--- WHAT THE TASK REQUIRES ---
Repeat exactly the line that contains "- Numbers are" and every line below it to the end of the material, omitting all others.

--- DATASET EXTRACT ---
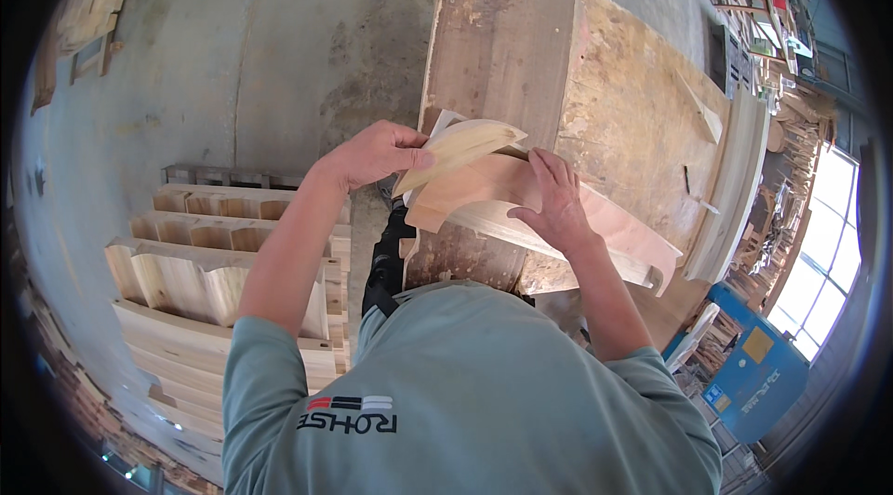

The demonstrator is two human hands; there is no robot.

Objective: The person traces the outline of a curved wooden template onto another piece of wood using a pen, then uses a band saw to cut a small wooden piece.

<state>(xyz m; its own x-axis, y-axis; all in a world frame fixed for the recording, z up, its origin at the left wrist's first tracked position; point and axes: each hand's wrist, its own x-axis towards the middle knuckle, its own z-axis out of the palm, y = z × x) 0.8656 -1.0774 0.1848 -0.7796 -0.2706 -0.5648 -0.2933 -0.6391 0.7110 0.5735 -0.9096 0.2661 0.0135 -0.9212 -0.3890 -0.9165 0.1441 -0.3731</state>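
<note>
Currently, the left hand [377,156] pinches a curved wood slat [465,147] over the workbench's [633,76] near left part; the right [560,205], loosely spread, touches an arched board [479,180] beside it. Scalloped timbers [191,281] crowd the left, long mouldings [737,183] the right edge.

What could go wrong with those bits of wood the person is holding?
The left hand grips the pale wood piece only on its left side, so it might tip or slip.

That piece narrows to a point near the right hand, so a sudden slip could poke the fingers.

The curved board under the right hand has one end close to the left edge of the table, so a bump might knock it off.
</note>
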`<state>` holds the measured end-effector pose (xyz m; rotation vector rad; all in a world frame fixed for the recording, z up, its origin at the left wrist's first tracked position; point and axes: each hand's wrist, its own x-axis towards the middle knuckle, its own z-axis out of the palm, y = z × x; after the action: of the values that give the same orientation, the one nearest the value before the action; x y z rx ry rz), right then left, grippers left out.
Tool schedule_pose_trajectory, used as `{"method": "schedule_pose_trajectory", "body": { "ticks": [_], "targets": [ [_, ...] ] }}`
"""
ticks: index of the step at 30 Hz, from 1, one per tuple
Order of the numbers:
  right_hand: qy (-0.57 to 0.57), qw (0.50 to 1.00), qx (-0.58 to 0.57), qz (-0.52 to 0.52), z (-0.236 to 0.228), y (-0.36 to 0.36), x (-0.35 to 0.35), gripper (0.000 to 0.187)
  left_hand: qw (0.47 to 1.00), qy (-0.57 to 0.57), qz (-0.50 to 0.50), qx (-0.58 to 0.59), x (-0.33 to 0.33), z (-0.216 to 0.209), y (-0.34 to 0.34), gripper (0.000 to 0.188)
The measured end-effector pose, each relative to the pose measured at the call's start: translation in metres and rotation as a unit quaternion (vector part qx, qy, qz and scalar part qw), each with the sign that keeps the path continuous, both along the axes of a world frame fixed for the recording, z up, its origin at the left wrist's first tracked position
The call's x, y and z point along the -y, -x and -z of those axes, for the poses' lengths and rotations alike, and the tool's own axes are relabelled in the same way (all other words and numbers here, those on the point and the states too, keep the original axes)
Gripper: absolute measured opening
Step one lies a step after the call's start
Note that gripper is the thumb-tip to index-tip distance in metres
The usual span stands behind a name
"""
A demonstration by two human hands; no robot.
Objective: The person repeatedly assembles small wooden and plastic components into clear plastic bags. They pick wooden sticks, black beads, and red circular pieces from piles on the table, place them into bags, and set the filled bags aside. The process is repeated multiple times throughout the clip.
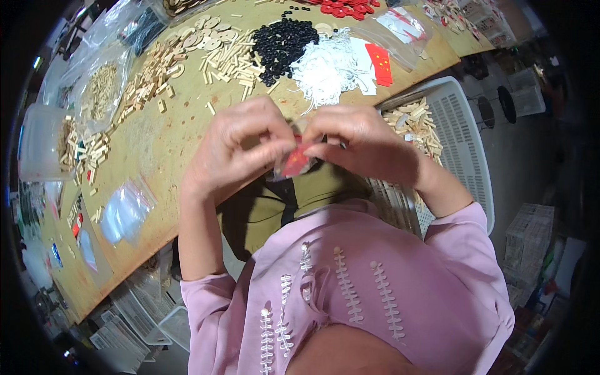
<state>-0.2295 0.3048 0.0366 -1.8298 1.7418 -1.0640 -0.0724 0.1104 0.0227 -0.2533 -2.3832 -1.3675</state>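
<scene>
In front of my lap, my left hand [237, 147] and my right hand [365, 140] pinch the top of a small clear plastic bag [295, 164] between thumbs and fingertips. Something red with yellow marks shows through the bag. Whatever else lies inside is blurred and partly covered by my fingers. Just beyond my hands on the table lie a heap of white strings [328, 65] and a pile of small black rings [284, 44]. Red cards with yellow stars [379, 64] rest on white paper to the right of the strings.
Wooden sticks [228, 59], wooden blocks [147, 81] and wooden discs [203, 34] are heaped across the wooden table [169, 147]. Flat clear bags [125, 209] lie near its left front edge. A white plastic basket [465, 140] with packed pieces stands at my right, beside the table edge.
</scene>
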Motion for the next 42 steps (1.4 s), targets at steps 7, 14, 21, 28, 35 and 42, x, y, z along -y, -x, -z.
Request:
{"method": "schedule_pose_trajectory", "body": {
  "ticks": [7, 14, 21, 28, 35, 42],
  "targets": [
    [0.021, 0.998, 0.043, -0.035, 0.011, 0.016, -0.026, 0.010, 0.994, -0.035, 0.054, 0.085, -0.022, -0.006, 0.008, 0.009],
    [0.035, 0.994, 0.083, 0.069, 0.035, 0.019, -0.049, 0.010, 0.993, 0.034, -0.076, 0.085, 0.003, 0.010, 0.077, 0.014],
    [0.072, 0.991, 0.020, 0.107, 0.049, 0.018, -0.060, 0.012, 0.958, 0.198, -0.164, 0.125, 0.018, 0.026, 0.147, 0.025],
    [0.089, 0.989, 0.040, 0.110, 0.057, 0.020, -0.071, 0.014, 0.981, 0.001, -0.177, 0.079, 0.034, 0.030, 0.117, 0.010],
    [0.121, 0.988, 0.048, 0.082, 0.066, 0.016, -0.063, 0.023, 0.944, -0.198, -0.196, 0.178, 0.038, 0.028, 0.022, 0.013],
    [0.071, 0.996, 0.042, 0.041, 0.042, -0.004, -0.033, 0.016, 0.903, -0.326, -0.273, 0.064, -0.016, 0.013, -0.014, 0.006]
  ]
}}
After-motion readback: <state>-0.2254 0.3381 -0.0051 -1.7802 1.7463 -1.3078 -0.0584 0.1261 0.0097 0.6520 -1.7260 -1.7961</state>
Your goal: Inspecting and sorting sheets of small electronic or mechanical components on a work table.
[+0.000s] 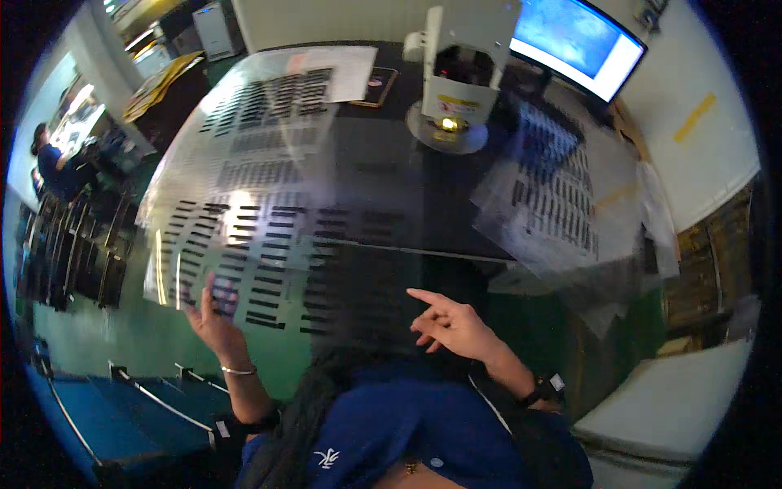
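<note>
A large clear film sheet [269, 269] printed with rows of black bars hangs over the table's front edge in front of me. My left hand [216, 330] grips its near left part, and some of the fingers show through the film. By the sheet's right side is my right hand [452, 326], its index finger stretched out and the other fingers partly bent. It seems to hold nothing; whether a fingertip touches the film I cannot tell. More printed film sheets [277, 106] lie behind on the black table [375, 147].
A white inspection device [456, 90] with a lit round base stands at the back, beside a monitor [582, 45]. Another stack of printed films [562, 196] lies at the right. A dark flat item [379, 87] rests near the back. A person [61, 159] sits far left.
</note>
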Motion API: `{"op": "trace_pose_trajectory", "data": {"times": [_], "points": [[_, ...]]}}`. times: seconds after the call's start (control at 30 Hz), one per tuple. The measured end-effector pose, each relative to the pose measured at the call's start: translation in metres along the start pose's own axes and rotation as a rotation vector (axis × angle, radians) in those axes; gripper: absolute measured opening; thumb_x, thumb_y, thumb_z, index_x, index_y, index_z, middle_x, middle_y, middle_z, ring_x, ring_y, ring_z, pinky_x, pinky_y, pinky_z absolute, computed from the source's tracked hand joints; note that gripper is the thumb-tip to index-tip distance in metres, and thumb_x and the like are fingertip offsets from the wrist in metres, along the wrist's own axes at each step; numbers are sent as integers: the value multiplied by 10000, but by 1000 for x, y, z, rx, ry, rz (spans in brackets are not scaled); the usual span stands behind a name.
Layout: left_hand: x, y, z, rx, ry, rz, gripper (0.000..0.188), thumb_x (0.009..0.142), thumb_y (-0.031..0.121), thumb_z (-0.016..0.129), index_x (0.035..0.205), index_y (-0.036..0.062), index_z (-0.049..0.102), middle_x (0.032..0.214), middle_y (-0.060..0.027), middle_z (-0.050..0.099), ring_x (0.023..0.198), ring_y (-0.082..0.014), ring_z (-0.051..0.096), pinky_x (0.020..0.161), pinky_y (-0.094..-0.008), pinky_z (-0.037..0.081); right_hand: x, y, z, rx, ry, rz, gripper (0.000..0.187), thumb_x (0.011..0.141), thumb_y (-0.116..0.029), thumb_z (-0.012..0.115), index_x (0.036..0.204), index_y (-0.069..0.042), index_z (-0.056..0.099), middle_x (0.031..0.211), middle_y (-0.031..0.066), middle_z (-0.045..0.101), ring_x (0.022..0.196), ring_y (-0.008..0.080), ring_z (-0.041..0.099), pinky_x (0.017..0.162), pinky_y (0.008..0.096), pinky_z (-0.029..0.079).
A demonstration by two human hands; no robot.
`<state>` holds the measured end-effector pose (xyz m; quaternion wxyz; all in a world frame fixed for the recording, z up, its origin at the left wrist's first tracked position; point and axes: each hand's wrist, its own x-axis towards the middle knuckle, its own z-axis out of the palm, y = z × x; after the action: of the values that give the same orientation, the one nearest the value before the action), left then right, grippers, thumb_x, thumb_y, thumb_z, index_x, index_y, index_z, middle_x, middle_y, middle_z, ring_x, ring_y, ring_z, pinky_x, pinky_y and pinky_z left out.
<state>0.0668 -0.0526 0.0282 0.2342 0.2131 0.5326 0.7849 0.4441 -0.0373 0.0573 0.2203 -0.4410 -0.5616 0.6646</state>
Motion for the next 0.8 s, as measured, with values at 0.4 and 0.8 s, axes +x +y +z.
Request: {"op": "trace_pose_trajectory", "data": {"times": [0.4, 0.8], "points": [[-31, 7, 28, 177, -110, -7, 534, 908, 130, 477, 1376, 96, 223, 1130, -163, 594, 831, -229, 634, 615, -258, 490, -1, 19, -10, 59, 260, -132, 306, 884, -112, 564, 1186, -61, 547, 772, 72, 631, 633, 98, 617, 555, 247, 541], [-42, 7, 58, 244, -175, 56, 542, 921, 183, 464, 1378, 98, 186, 1155, -176, 578, 862, -259, 643, 631, -265, 503, -7, 13, -27, 78, 349, -134, 246, 888, -100, 556, 1126, -39, 572, 751, 74, 634, 617, 98, 609, 557, 238, 525]]}}
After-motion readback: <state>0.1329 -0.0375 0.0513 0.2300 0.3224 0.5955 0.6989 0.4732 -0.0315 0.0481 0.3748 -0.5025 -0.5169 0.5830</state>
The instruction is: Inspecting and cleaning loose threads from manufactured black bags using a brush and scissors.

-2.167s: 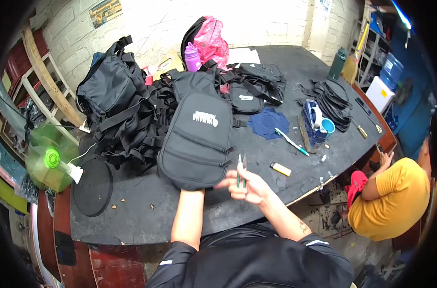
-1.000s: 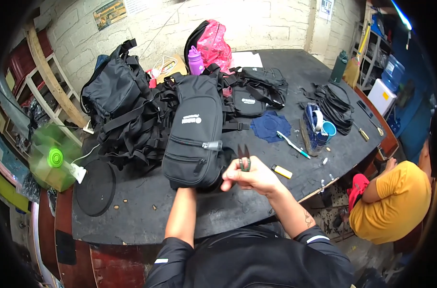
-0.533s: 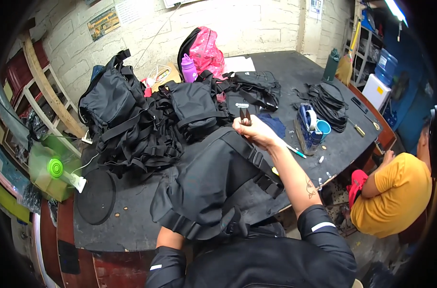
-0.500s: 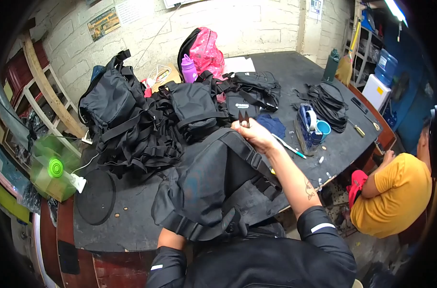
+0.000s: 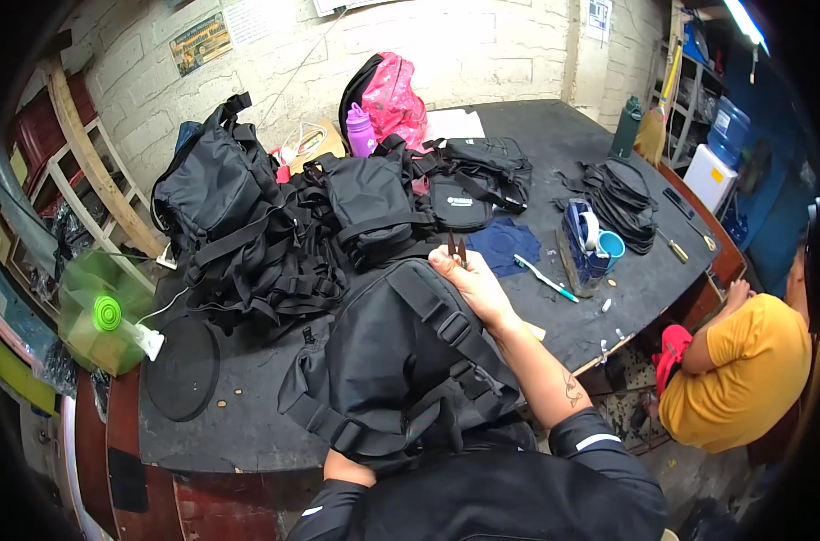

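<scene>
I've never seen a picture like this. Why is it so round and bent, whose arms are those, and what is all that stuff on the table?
There is no machine here. A person wears a wide-angle camera on the head, looking down, so straight edges bend and the person's own arms enter from the bottom. The right hand holds small snips in its fingers, raised over a black bag held close to the body. The left hand is hidden under that bag. On the dark table lie a pile of black bags, a pink bag, a purple bottle, a blue cloth and a blue cup. At the left stands a green fan. At the right sits another person in a yellow shirt.
</scene>
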`<state>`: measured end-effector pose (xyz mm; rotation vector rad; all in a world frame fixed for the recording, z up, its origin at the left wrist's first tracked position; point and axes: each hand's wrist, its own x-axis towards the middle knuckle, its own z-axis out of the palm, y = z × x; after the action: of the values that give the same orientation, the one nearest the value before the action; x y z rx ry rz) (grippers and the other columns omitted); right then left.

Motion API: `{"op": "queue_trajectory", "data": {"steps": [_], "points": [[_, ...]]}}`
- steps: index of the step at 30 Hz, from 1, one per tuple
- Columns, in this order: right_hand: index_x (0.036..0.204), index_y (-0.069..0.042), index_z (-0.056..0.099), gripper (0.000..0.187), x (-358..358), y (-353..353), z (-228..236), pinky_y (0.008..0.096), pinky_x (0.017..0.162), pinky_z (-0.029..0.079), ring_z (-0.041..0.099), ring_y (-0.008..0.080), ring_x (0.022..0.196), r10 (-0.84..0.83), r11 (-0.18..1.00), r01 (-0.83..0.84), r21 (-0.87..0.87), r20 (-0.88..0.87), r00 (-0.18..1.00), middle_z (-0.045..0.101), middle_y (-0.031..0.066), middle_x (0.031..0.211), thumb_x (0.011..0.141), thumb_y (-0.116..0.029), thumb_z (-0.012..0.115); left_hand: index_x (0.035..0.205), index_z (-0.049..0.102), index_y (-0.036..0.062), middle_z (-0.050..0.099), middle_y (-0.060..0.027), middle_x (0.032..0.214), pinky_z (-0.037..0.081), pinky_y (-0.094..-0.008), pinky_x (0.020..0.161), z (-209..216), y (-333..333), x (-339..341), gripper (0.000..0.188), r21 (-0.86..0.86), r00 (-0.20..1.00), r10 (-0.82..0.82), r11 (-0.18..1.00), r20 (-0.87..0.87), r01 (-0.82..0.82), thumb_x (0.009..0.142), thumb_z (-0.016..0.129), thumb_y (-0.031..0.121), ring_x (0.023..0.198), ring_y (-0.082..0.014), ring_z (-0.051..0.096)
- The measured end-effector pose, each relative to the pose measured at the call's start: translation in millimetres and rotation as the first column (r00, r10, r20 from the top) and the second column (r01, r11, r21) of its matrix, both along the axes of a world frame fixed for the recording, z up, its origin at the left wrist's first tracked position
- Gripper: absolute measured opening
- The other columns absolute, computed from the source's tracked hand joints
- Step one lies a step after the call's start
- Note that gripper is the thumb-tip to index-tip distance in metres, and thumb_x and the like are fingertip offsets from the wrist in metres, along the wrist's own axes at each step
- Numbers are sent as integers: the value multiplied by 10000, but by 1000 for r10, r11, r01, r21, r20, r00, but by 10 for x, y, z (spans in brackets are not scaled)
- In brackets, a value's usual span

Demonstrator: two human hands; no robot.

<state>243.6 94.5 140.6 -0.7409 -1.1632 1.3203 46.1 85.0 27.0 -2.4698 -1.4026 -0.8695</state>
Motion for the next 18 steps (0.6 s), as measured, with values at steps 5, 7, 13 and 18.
{"op": "queue_trajectory", "data": {"steps": [5,7,13,18], "points": [[887,-43,609,127,44,-115,39,185,583,355,440,18,662,-391,906,350,238,152,908,530,-52,741,874,-169,593,1245,458,61,468,-127,1251,353,-323,955,-8,-62,-35,450,-5,1000,4,1000,-3,-4,866,468,303,1135,-252,440],[897,-30,631,99,109,-210,48,187,583,361,441,19,656,-340,927,312,209,114,934,543,-43,753,829,-102,635,1238,465,60,475,-127,1241,360,-323,948,-13,-77,-36,445,-8,1000,4,1000,-2,-4,863,474,298,1126,-253,447],[779,-5,596,64,78,-325,119,249,578,403,508,118,639,-596,742,262,618,427,680,540,33,753,745,-4,650,1217,484,55,499,-127,1213,379,-322,928,63,-116,-8,431,-15,1000,-13,1000,-4,13,853,491,285,1098,-254,470],[802,-5,488,47,149,-47,-210,273,581,409,483,166,618,-746,642,389,661,419,518,467,57,692,771,15,517,1200,501,51,518,-128,1189,395,-321,910,152,-78,64,418,-25,999,-33,999,-5,33,846,506,274,1074,-256,489]]}}
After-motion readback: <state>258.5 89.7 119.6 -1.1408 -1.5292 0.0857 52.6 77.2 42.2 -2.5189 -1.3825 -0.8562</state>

--- TASK RESPONSE ---
- Numbers are sent as integers: the value multiplied by 10000, but by 1000 for r10, r11, r01, r21, r20, r00, but by 10 for x, y, z (spans in brackets are not scaled)
- In brackets, a value's usual span

Demonstrator: two human hands; no robot.

<state>243.6 94.5 140.6 -0.7409 -1.1632 1.3203 46.1 85.0 27.0 -2.4698 -1.4026 -0.8695</state>
Motion for the next 18 steps (0.6 s), as measured, with values at steps 5, 7, 13 and 18.
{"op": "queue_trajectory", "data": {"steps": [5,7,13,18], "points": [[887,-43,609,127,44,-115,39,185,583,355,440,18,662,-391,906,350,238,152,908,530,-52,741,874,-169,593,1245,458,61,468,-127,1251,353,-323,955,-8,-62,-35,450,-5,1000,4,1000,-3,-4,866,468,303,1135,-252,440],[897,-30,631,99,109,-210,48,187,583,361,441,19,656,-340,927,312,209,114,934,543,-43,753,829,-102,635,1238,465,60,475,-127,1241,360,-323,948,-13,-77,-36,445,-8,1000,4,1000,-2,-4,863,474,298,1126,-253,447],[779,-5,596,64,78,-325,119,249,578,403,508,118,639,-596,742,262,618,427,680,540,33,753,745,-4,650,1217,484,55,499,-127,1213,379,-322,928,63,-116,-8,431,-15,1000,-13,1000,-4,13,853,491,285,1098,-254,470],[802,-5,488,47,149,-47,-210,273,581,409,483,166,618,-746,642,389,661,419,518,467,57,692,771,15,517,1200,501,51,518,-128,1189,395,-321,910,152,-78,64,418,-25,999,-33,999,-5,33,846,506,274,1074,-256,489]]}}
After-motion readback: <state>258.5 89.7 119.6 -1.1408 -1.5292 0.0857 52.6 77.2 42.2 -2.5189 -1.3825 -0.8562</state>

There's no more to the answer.